Everything was right. And I had hoped to be writing to tell you how we had boated the first broadbill in British waters. Ah, but those swordfish were lucky! The one thing we couldn't do anything about was the weather. On the evening we arrived, the wind started to blow. By the next morning, the Met Office was reporting severe gale force winds. There was no way we were going to toddle 60 miles into a raging Irish Sea.
We fished a bit, caught a few small pollack, coalfish and dogfish, drank a lot of wine and bemoaned the weather. And so it went on - until our final day, when the weather changed. It was perfect, not a breath of wind. The trouble was, there wasn't time. We needed 12 hours' steaming just to get to the broadbill areas. But there was a big-game alternative. Not too far out, there are places where giant skate lurk about 500 feet down. Last year, I caught a 160-pounder. So we went skating.
As the skate expert, I was looked to by the rest for advice. But once again I performed to expectations, hooking and losing two, which is a bit like missing your head with a hat. We captured a couple, about 110lb each, which were tagged and released.

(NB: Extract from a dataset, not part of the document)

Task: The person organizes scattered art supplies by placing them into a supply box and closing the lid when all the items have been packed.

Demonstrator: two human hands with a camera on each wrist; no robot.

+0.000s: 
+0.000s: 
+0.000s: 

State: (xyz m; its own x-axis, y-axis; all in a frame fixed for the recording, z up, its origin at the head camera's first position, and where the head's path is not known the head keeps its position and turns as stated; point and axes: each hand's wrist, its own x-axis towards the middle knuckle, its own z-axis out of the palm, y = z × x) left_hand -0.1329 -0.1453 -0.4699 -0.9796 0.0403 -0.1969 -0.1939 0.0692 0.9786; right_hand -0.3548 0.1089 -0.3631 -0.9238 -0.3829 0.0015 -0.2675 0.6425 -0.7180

Battling these skate is a bit like having a two-hour body check by a clumsy masseur. It takes about 30 minutes to bring a small one (sub-100lb) up. It's mostly a matter of heaving as hard as you can, and gaining a few inches of line at a time. My guest, Mark Edwards, who caught one after an hour's tussle, was left with a bent back and a leg shaking uncontrollably. Still, as I told him, it could have been a broadbill.
The more alert readers will have spotted last week's catch: the editors enjoyed the previous week's column so much that they repeated it. If you missed this, you're not reading the column carefully enough. Don't let it happen again.